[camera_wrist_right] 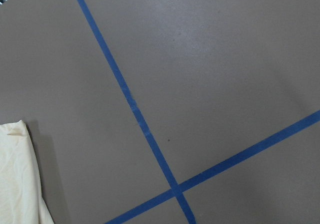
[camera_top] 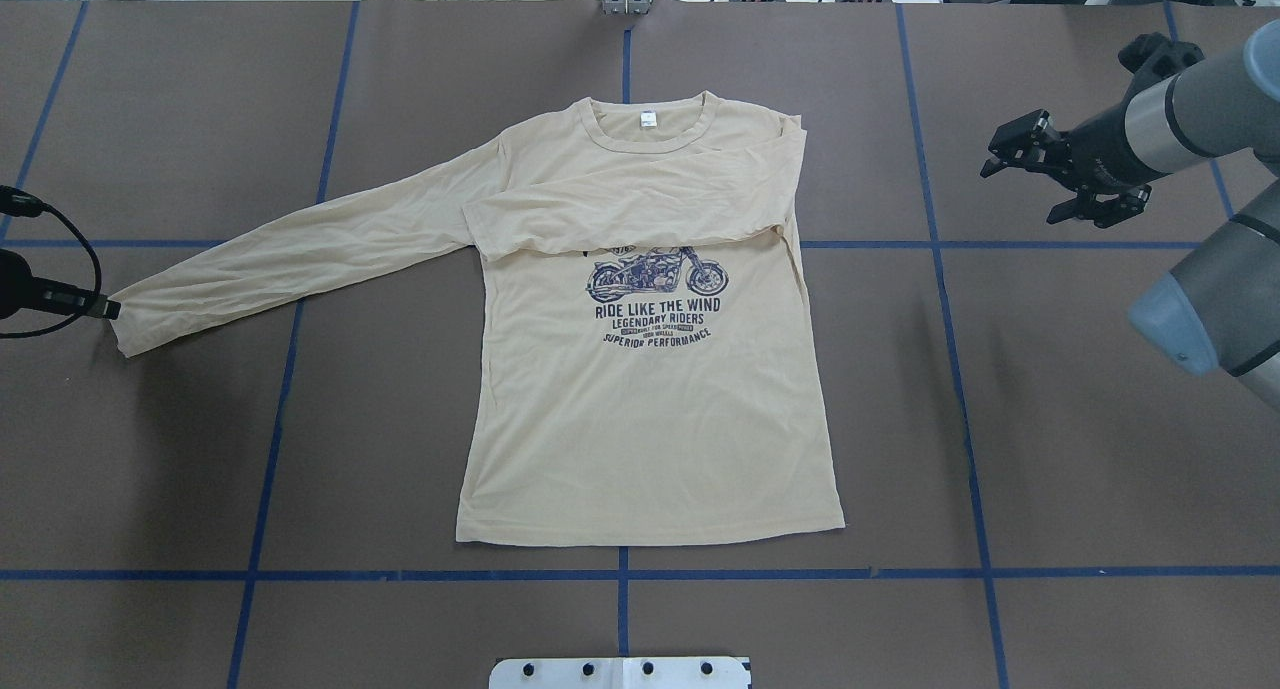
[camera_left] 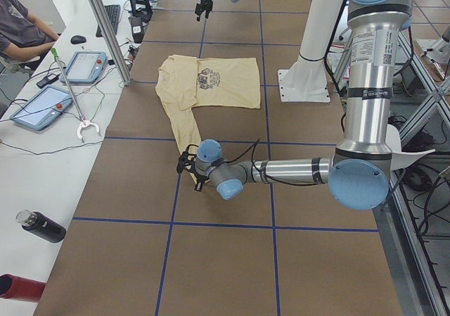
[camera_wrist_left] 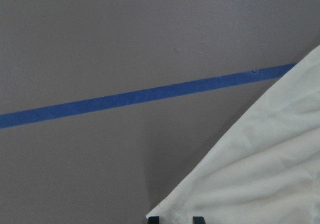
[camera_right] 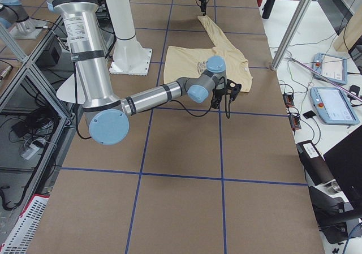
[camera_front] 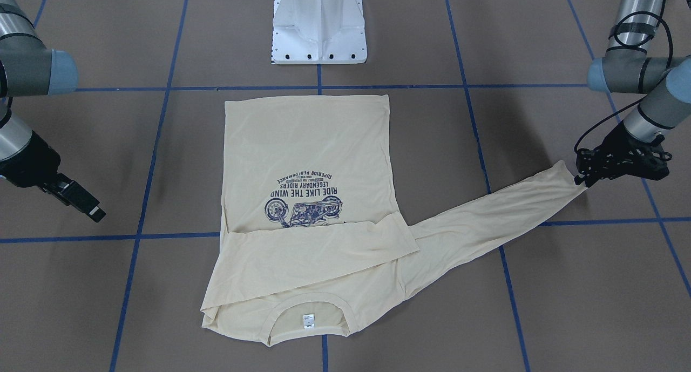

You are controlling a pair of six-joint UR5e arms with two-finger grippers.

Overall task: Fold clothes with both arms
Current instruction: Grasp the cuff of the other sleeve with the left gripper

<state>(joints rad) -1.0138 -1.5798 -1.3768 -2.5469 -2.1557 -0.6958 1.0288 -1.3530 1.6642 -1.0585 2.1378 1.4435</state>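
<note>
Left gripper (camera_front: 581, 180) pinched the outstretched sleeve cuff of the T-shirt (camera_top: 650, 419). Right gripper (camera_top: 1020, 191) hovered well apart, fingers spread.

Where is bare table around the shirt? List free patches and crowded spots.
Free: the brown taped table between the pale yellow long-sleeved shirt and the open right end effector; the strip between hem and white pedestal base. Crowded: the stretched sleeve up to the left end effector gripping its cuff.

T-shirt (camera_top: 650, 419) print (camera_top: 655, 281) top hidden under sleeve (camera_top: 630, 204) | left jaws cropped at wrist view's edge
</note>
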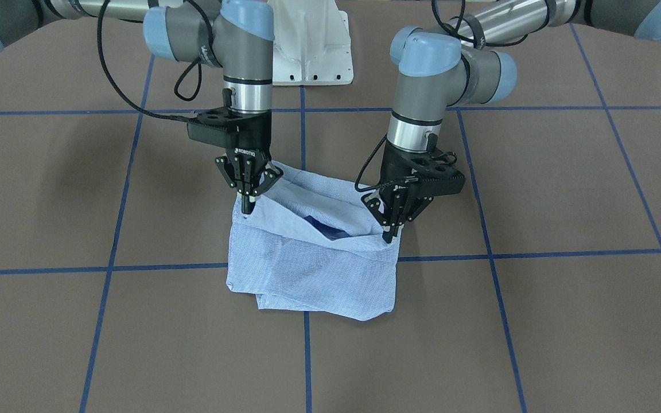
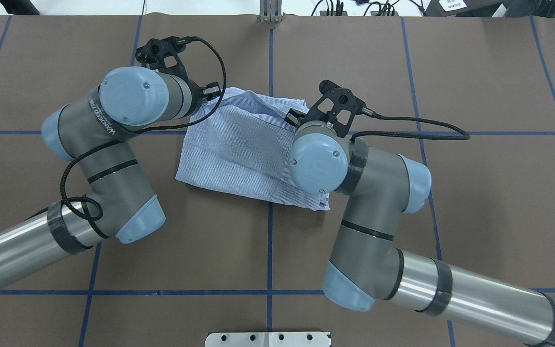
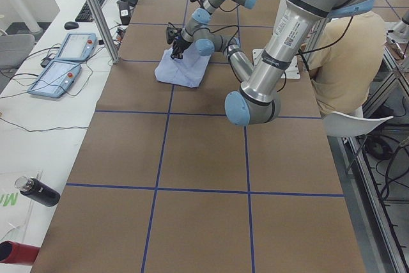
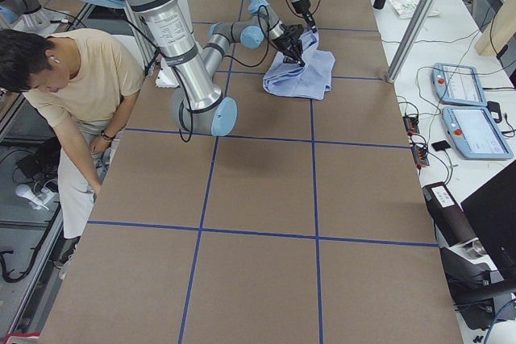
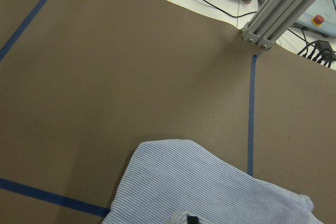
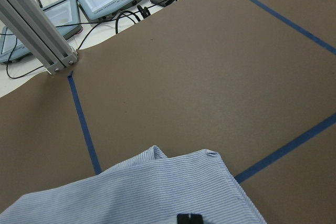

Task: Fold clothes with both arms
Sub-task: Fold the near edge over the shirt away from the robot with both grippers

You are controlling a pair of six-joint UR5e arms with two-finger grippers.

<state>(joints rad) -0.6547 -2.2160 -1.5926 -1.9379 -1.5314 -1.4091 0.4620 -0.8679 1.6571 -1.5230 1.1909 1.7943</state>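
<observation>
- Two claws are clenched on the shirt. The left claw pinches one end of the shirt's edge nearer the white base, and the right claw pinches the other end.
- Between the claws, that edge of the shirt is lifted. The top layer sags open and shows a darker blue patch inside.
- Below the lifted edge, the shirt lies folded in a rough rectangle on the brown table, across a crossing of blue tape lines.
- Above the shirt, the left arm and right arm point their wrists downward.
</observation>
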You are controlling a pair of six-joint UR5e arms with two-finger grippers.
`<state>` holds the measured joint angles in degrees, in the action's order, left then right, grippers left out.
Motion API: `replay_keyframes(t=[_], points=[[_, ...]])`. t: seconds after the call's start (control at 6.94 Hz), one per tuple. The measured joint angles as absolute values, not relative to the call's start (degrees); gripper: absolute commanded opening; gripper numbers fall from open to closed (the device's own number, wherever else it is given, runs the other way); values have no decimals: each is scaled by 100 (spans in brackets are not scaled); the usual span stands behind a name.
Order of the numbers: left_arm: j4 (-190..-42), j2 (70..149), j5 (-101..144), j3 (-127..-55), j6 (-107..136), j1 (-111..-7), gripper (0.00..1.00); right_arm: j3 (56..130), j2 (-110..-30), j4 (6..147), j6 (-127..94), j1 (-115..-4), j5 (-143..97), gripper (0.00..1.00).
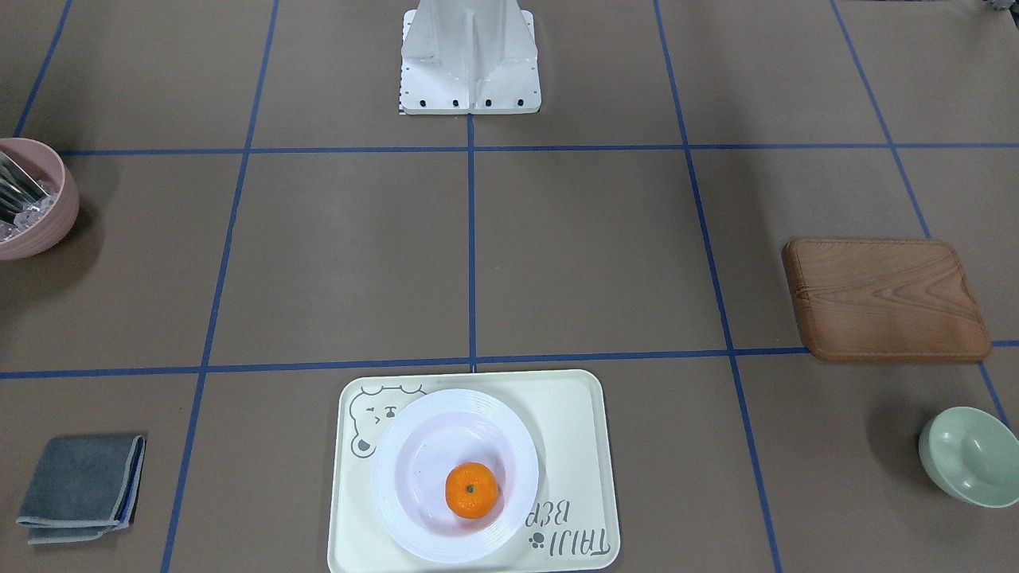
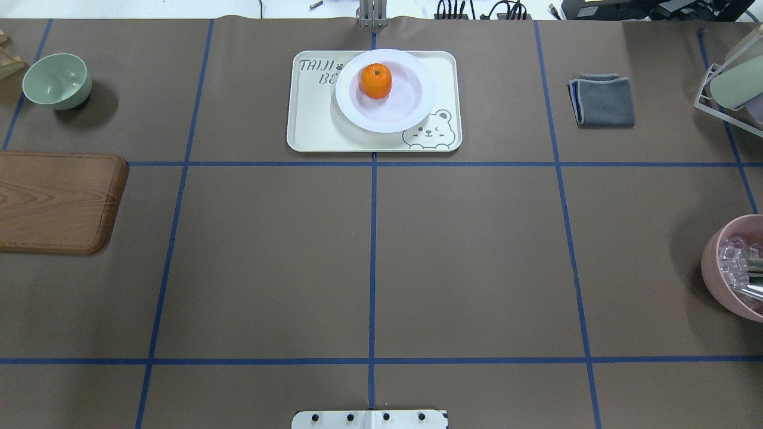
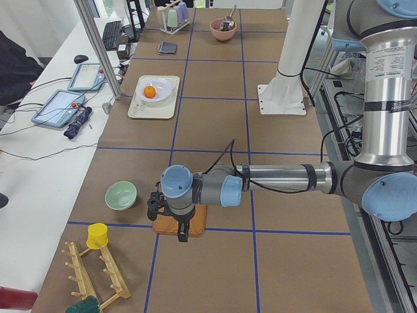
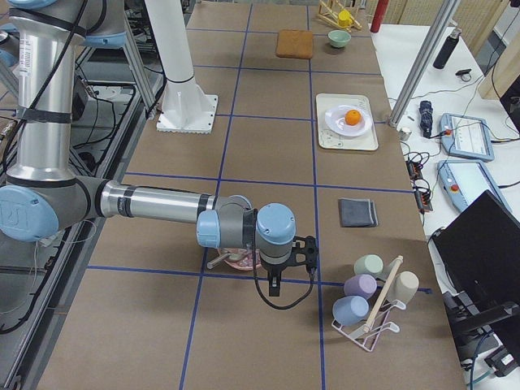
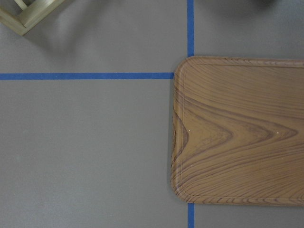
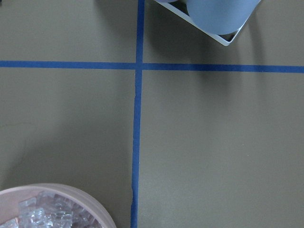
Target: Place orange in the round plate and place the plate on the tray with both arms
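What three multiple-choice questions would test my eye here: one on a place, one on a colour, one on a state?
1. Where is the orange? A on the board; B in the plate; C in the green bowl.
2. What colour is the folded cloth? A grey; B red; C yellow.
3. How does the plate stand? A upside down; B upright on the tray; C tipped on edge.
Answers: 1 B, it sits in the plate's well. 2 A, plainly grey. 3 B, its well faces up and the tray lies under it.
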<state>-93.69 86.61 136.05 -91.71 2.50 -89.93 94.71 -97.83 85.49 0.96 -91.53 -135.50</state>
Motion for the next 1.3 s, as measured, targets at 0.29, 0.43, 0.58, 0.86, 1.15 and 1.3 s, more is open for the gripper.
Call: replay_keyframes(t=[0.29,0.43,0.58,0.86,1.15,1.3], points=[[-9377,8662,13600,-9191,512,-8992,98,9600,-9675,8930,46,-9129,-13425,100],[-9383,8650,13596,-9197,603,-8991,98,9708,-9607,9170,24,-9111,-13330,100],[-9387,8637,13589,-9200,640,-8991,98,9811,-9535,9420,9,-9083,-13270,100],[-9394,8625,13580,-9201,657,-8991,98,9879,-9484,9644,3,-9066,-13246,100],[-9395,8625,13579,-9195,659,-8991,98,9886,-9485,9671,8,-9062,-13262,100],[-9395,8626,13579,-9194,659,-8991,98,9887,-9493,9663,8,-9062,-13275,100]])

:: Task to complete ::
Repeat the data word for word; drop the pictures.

:: Solution to this problem ::
[camera_wrist_right] 
[camera_top] 
[camera_left] 
[camera_wrist_left] 
[camera_right] 
[camera_front] 

You are controlling a pair of six-joint UR5e arms with two-finger grippers.

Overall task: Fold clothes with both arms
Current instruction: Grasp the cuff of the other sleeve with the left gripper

<state>(joints rad) -1.0138 -1.5798 -1.3768 -2.5469 -2.1557 -0.6958 1.0288 -1.3530 1.6642 -1.0585 2.1378 1.4435</state>
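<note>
Left gripper (camera_front: 581, 180) pinched the outstretched sleeve cuff of the T-shirt (camera_top: 650, 419). Right gripper (camera_top: 1020, 191) hovered well apart, fingers spread.

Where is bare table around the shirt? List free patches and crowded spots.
Free: the brown taped table between the pale yellow long-sleeved shirt and the open right end effector; the strip between hem and white pedestal base. Crowded: the stretched sleeve up to the left end effector gripping its cuff.

T-shirt (camera_top: 650, 419) print (camera_top: 655, 281) top hidden under sleeve (camera_top: 630, 204) | left jaws cropped at wrist view's edge
</note>
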
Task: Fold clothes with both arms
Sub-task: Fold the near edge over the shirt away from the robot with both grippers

You are controlling a pair of six-joint UR5e arms with two-finger grippers.

<state>(joints rad) -0.6547 -2.2160 -1.5926 -1.9379 -1.5314 -1.4091 0.4620 -0.8679 1.6571 -1.5230 1.1909 1.7943</state>
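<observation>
- Two claws are clenched on the shirt. The left claw pinches one end of the shirt's edge nearer the white base, and the right claw pinches the other end.
- Between the claws, that edge of the shirt is lifted. The top layer sags open and shows a darker blue patch inside.
- Below the lifted edge, the shirt lies folded in a rough rectangle on the brown table, across a crossing of blue tape lines.
- Above the shirt, the left arm and right arm point their wrists downward.
</observation>
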You are controlling a pair of six-joint UR5e arms with two-finger grippers.
`<state>` holds the measured joint angles in degrees, in the action's order, left then right, grippers left out.
Motion API: `replay_keyframes(t=[_], points=[[_, ...]])`. t: seconds after the call's start (control at 6.94 Hz), one per tuple. The measured joint angles as absolute values, not relative to the call's start (degrees); gripper: absolute commanded opening; gripper numbers fall from open to closed (the device's own number, wherever else it is given, runs the other way); values have no decimals: each is scaled by 100 (spans in brackets are not scaled); the usual span stands behind a name.
Order of the numbers: left_arm: j4 (-190..-42), j2 (70..149), j5 (-101..144), j3 (-127..-55), j6 (-107..136), j1 (-111..-7), gripper (0.00..1.00); right_arm: j3 (56..130), j2 (-110..-30), j4 (6..147), j6 (-127..94), j1 (-115..-4), j5 (-143..97), gripper (0.00..1.00).
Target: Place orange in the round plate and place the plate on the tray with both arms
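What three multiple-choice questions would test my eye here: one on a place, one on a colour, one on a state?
1. Where is the orange? A on the board; B in the plate; C in the green bowl.
2. What colour is the folded cloth? A grey; B red; C yellow.
3. How does the plate stand? A upside down; B upright on the tray; C tipped on edge.
Answers: 1 B, it sits in the plate's well. 2 A, plainly grey. 3 B, its well faces up and the tray lies under it.
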<state>-93.69 86.61 136.05 -91.71 2.50 -89.93 94.71 -97.83 85.49 0.96 -91.53 -135.50</state>
Motion for the next 1.3 s, as measured, targets at 0.29, 0.43, 0.58, 0.86, 1.15 and 1.3 s, more is open for the gripper.
Call: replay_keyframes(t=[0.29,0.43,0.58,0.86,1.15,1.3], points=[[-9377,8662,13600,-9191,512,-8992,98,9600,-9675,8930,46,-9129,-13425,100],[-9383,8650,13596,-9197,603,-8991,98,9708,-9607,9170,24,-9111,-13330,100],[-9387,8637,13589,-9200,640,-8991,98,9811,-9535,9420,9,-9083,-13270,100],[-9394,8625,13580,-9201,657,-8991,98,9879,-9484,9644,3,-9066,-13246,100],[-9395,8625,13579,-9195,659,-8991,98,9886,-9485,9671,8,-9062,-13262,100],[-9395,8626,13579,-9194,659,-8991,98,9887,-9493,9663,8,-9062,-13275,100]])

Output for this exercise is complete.